What you will do | Give back all the data exactly as it was written.

Data segment |
________________________
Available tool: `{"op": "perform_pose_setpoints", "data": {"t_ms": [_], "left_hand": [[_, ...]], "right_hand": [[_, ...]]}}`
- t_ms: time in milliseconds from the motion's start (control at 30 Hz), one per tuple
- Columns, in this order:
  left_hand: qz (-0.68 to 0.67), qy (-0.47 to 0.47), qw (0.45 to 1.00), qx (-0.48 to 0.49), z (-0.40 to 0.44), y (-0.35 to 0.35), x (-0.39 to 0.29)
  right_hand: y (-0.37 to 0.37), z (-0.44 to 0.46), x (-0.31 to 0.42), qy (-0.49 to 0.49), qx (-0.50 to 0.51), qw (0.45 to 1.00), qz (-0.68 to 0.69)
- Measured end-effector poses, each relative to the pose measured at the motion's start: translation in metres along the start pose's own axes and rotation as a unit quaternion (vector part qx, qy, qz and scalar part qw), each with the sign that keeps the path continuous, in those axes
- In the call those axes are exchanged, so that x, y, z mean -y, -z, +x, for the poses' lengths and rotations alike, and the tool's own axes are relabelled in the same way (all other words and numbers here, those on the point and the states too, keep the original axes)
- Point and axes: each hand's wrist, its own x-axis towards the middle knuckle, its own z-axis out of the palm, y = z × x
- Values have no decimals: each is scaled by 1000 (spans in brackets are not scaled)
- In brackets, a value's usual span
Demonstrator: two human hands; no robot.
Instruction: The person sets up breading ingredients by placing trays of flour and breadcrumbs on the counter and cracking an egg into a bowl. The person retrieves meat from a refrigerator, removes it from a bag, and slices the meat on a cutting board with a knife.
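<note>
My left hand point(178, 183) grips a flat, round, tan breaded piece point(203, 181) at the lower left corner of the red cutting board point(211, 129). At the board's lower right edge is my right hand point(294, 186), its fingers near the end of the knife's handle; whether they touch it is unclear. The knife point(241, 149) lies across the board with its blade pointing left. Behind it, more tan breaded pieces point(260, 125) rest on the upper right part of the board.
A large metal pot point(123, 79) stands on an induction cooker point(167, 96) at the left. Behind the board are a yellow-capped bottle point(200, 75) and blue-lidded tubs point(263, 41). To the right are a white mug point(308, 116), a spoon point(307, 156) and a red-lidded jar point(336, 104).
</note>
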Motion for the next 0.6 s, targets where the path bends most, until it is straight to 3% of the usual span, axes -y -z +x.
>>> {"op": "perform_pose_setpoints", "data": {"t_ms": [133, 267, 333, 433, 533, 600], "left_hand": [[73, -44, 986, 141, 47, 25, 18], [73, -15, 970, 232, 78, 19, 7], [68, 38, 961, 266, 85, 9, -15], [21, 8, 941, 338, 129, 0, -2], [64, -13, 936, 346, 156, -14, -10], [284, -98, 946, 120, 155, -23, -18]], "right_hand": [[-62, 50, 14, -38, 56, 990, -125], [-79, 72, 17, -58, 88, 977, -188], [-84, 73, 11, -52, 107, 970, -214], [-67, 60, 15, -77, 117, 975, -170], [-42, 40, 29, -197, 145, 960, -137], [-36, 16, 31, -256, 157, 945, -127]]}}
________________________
Reply |
Available tool: `{"op": "perform_pose_setpoints", "data": {"t_ms": [_], "left_hand": [[_, ...]], "right_hand": [[_, ...]]}}`
- t_ms: time in milliseconds from the motion's start (control at 30 Hz), one per tuple
- Columns, in this order:
  left_hand: qz (-0.68 to 0.67), qy (-0.47 to 0.47), qw (0.45 to 1.00), qx (-0.48 to 0.49), z (-0.40 to 0.44), y (-0.35 to 0.35), x (-0.39 to 0.29)
  right_hand: y (-0.37 to 0.37), z (-0.44 to 0.46), x (-0.31 to 0.42), qy (-0.49 to 0.49), qx (-0.50 to 0.51), qw (0.45 to 1.00), qz (-0.68 to 0.69)
- Measured end-effector poses, each relative to the pose measured at the motion's start: translation in metres along the start pose's own axes and rotation as a unit quaternion (vector part qx, qy, qz and scalar part qw), each with the sign that keeps the path continuous, in those axes
- In the call those axes are exchanged, so that x, y, z mean -y, -z, +x, for the poses' lengths and rotations alike, and the tool's own axes are relabelled in the same way (all other words and numbers here, those on the point and the states too, keep the original axes)
- Point and axes: each hand's wrist, its own x-axis towards the middle knuckle, its own z-axis out of the palm, y = z × x
- Values have no decimals: each is scaled by 1000 (spans in brackets are not scaled)
- In brackets, a value's usual span
Demonstrator: two human hands; no robot.
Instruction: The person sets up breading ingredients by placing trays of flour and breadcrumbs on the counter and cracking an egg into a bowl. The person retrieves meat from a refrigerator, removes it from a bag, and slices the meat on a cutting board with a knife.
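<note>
My left hand point(178, 183) grips a flat, round, tan breaded piece point(203, 181) at the lower left corner of the red cutting board point(211, 129). At the board's lower right edge is my right hand point(294, 186), its fingers near the end of the knife's handle; whether they touch it is unclear. The knife point(241, 149) lies across the board with its blade pointing left. Behind it, more tan breaded pieces point(260, 125) rest on the upper right part of the board.
A large metal pot point(123, 79) stands on an induction cooker point(167, 96) at the left. Behind the board are a yellow-capped bottle point(200, 75) and blue-lidded tubs point(263, 41). To the right are a white mug point(308, 116), a spoon point(307, 156) and a red-lidded jar point(336, 104).
</note>
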Motion for the next 0.6 s, targets where the path bends most, until it is straight to 3% of the usual span, axes -y -z +x.
>>> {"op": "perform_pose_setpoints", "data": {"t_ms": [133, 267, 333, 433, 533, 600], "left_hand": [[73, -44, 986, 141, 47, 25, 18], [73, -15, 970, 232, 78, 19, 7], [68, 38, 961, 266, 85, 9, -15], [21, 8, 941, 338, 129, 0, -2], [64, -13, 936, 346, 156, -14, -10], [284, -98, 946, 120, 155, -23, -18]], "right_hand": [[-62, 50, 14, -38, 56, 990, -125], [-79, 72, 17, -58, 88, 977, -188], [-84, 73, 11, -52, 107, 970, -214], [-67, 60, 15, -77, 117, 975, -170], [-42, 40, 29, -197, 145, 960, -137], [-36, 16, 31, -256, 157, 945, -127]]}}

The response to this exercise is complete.